Aus der Stadt sind wir gut rausgekommen. Weniger schön war allerdings das Ausbleiben der erwünschten Sulcorebutien am ersten Standort.
Bei weiteren Stops gab es noch R. steinmannii, Lobivia pentlandii, N. vorwerkii und vieles mehr.
Eine Stärkung gab es in einem Restaurant auf über 3500 Metern. Wir hätten dort keines erwartet, aber immerhin ist es die Strecke nach La Paz. In diese Richtung führte uns auch der nächste Stop. Rosa und orangefarbene Blüten in Hülle und Fülle. Von hier ging es dann erst einmal wieder zurück und dann weiter südlich nach Oruro. Es ist ein schickes Städchen mit lauter lustigen Skulpturen und viel Schick.

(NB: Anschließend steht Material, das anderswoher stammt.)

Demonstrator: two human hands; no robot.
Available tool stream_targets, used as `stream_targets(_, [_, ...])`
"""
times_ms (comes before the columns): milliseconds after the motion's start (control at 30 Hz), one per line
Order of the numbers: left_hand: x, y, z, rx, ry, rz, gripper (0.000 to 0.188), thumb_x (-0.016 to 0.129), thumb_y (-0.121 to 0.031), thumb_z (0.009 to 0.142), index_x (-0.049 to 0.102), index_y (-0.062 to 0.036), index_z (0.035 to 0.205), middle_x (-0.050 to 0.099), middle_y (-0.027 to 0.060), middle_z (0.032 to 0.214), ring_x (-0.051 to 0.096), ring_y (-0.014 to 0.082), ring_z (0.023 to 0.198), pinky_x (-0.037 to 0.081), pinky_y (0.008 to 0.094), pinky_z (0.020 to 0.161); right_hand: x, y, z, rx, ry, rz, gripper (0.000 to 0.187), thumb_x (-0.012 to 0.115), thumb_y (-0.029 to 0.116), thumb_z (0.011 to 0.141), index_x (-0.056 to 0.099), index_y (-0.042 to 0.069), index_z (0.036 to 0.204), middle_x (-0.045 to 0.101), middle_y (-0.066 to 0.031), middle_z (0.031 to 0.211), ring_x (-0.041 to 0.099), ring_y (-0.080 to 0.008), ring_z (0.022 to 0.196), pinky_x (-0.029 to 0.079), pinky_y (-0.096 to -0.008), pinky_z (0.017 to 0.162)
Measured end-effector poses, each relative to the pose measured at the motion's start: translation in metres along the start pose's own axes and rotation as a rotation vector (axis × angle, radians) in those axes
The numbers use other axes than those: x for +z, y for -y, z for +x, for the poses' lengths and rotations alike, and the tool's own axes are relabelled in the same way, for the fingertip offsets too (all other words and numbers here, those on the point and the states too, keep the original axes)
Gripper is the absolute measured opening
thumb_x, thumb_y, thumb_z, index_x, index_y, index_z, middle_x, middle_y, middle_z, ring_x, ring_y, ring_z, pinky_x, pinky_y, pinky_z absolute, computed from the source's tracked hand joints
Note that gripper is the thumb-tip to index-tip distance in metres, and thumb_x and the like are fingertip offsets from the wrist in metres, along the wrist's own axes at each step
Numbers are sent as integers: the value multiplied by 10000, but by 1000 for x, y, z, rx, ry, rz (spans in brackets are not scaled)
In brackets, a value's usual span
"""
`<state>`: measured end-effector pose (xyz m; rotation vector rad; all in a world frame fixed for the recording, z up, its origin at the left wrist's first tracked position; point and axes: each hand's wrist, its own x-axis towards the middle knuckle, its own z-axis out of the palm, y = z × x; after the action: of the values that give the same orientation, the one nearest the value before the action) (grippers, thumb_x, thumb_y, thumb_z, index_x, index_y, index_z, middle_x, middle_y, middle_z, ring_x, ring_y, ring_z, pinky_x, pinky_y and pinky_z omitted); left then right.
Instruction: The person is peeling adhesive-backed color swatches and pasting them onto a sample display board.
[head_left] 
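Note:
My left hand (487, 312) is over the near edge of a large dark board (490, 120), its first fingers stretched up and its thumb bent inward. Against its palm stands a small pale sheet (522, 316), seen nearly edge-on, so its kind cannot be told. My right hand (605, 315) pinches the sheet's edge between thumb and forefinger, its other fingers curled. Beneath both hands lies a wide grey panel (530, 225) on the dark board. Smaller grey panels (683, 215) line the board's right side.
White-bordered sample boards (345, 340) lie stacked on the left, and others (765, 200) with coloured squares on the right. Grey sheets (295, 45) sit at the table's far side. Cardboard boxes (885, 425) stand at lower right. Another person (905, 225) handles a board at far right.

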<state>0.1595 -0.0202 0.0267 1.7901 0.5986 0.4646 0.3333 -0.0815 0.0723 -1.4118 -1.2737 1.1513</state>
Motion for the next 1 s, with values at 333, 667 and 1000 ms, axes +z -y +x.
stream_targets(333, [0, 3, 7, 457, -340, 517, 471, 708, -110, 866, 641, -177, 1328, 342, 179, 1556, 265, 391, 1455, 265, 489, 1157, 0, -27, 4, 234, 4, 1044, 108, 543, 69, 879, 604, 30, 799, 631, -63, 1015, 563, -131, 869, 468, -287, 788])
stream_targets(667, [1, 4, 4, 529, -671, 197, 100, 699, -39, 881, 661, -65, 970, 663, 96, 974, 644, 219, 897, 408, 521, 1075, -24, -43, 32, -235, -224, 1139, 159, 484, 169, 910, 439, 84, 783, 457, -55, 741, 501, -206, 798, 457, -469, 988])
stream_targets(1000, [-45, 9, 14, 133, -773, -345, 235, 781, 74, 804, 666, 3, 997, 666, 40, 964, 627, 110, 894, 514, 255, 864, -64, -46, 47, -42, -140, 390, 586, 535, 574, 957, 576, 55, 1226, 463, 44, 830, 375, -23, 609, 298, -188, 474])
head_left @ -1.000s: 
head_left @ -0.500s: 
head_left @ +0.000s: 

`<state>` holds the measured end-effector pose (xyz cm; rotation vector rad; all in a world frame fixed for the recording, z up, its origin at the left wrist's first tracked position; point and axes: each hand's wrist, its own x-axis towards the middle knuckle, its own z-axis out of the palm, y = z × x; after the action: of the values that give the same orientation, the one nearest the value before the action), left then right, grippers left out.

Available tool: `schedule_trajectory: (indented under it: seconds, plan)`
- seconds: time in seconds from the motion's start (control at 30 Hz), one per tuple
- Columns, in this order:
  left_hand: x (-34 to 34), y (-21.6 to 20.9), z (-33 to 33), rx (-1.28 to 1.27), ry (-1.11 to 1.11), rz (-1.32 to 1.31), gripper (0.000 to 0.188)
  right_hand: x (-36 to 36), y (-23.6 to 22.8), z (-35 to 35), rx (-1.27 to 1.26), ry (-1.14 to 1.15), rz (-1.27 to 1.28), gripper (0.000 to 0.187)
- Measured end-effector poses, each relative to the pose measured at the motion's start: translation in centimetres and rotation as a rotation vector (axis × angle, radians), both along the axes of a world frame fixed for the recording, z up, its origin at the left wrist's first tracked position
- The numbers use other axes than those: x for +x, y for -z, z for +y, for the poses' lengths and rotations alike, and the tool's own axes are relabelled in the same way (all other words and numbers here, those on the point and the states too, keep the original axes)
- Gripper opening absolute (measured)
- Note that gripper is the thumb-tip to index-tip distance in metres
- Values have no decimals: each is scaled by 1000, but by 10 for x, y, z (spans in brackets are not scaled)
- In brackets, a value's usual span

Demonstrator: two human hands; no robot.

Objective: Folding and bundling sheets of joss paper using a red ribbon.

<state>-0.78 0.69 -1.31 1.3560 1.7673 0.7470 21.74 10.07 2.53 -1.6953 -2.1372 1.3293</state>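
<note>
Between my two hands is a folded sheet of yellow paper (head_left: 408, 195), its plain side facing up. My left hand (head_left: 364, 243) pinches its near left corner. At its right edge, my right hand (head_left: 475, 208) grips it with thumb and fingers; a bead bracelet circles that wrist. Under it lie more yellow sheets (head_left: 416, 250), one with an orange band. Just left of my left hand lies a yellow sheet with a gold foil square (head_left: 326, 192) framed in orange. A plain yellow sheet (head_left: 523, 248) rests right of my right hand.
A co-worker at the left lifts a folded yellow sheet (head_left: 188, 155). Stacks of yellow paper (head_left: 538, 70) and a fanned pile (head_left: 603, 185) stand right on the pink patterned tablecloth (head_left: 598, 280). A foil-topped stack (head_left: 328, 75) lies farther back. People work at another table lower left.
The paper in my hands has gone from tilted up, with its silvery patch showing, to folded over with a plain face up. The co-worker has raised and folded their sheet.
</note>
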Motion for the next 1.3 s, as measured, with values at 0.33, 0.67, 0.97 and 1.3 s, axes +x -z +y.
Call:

Der Weg zum Hotel war aber mit größeren Hindernissen gespickt. Willys Navi war mit den ordentlichen Begebenheiten überfordert und wir auch. Gefühlt sind wir durch tausende Einbahnstraßen gefahren und am Ende doch nie am Ziel angekommen. Der Grund: Jahrmarkt, Rummel, Markt, Party. Alles auf einmal. Den Gerüchten zufolge wird hier ständig gefeiert. Auch der Karneval ist hier ein großes Thema. Die vielen Geschäfte mit den Kostümen wirken zum Teil wie Mini-Museen.
Nachdem wir dann die Koffer durch Oruro schleppen mussten, gab es dann nur noch den Wunsch zu kollabieren und mit Schnappatmung auf das Bett zu fallen.
Ein Highlight in unserem Hotel: LED Beleuchtung im Duschkopf.